# WHAT IS NEEDED
A precise copy of the data is required, with every picture left out.

_ _ _ _ _

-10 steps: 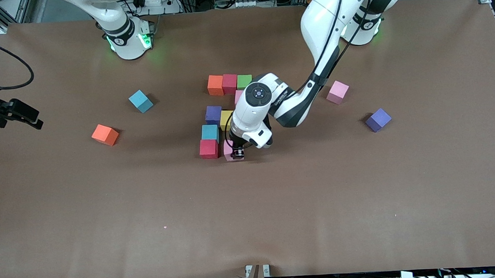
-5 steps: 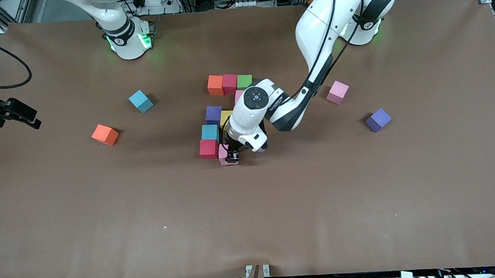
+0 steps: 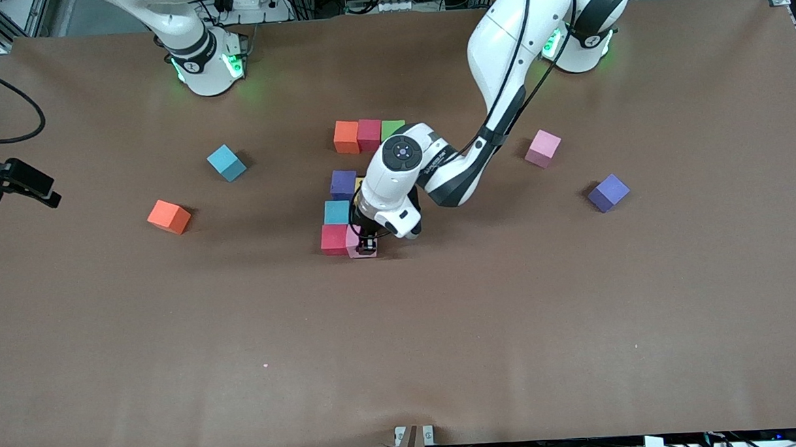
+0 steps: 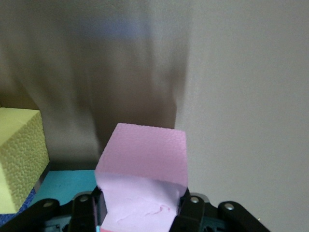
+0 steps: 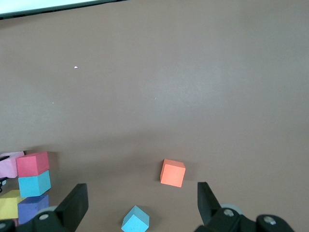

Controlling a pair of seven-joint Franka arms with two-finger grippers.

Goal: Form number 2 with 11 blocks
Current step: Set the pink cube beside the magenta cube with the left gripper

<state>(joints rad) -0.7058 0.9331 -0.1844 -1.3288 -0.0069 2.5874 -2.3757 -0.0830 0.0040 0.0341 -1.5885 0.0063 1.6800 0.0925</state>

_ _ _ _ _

# TASK RESPONSE
-10 steps: 
-5 steps: 
+0 steps: 
+0 steps: 
+0 steps: 

Controlling a pair of seven-joint Franka arms with two-finger grippers.

Goal: Form number 2 with 11 blocks
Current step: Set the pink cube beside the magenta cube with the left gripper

<state>(joints rad) -0.7058 0.9331 -0.1844 -1.3288 -0.0069 2.5874 -2.3757 -0.0830 0.0040 0.0341 -1.5885 0.0063 1.6800 0.0925</state>

The output has been given in full.